▶ **WORK INSTRUCTIONS**
Each record below should be set down exactly.

(Collected data entries)
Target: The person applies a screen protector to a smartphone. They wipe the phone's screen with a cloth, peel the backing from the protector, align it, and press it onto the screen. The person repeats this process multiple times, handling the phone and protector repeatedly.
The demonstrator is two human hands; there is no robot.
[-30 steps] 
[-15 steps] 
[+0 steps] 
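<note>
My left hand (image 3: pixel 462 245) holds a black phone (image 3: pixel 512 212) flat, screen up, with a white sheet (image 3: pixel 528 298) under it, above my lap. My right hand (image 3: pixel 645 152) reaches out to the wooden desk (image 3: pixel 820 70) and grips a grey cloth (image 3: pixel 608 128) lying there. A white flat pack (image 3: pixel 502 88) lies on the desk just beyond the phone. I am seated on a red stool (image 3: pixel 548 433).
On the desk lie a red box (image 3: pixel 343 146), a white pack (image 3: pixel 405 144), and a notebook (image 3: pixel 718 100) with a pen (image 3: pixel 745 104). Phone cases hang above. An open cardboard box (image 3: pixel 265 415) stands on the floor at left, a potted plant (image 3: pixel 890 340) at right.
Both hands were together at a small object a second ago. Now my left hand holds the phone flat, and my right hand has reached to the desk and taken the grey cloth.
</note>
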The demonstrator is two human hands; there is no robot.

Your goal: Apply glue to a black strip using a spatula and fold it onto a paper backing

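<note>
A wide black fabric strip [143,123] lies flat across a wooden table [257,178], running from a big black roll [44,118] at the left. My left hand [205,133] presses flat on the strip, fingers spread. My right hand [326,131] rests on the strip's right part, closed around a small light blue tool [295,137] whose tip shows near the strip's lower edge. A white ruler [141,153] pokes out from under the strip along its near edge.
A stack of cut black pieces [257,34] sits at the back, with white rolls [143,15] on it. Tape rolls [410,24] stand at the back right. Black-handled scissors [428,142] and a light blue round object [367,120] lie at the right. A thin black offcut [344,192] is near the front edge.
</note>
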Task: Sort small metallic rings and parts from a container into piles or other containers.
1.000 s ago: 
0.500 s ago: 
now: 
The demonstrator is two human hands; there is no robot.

▶ **EXERCISE ANSWER**
Target: The person applies a screen protector to a smartphone. They wipe the phone's screen with a cloth, peel the backing from the protector, align it, and press it onto the screen. The person repeats this process multiple times, handling the phone and protector repeatedly.
The demonstrator is two human hands; there is no robot.
[-30 steps] 
[-15 steps] 
[+0 steps] 
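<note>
My left hand (image 3: pixel 462 245) holds a black phone (image 3: pixel 512 212) flat, screen up, with a white sheet (image 3: pixel 528 298) under it, above my lap. My right hand (image 3: pixel 645 152) reaches out to the wooden desk (image 3: pixel 820 70) and grips a grey cloth (image 3: pixel 608 128) lying there. A white flat pack (image 3: pixel 502 88) lies on the desk just beyond the phone. I am seated on a red stool (image 3: pixel 548 433).
On the desk lie a red box (image 3: pixel 343 146), a white pack (image 3: pixel 405 144), and a notebook (image 3: pixel 718 100) with a pen (image 3: pixel 745 104). Phone cases hang above. An open cardboard box (image 3: pixel 265 415) stands on the floor at left, a potted plant (image 3: pixel 890 340) at right.
Both hands were together at a small object a second ago. Now my left hand holds the phone flat, and my right hand has reached to the desk and taken the grey cloth.
</note>
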The demonstrator is two human hands; there is no robot.

Your goal: Apply glue to a black strip using a spatula and fold it onto a paper backing

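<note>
A wide black fabric strip [143,123] lies flat across a wooden table [257,178], running from a big black roll [44,118] at the left. My left hand [205,133] presses flat on the strip, fingers spread. My right hand [326,131] rests on the strip's right part, closed around a small light blue tool [295,137] whose tip shows near the strip's lower edge. A white ruler [141,153] pokes out from under the strip along its near edge.
A stack of cut black pieces [257,34] sits at the back, with white rolls [143,15] on it. Tape rolls [410,24] stand at the back right. Black-handled scissors [428,142] and a light blue round object [367,120] lie at the right. A thin black offcut [344,192] is near the front edge.
</note>
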Task: Sort small metallic rings and parts from a container into piles or other containers.
1.000 s ago: 
0.500 s ago: 
now: 
The demonstrator is two human hands; there is no robot.

There is nothing more to this answer.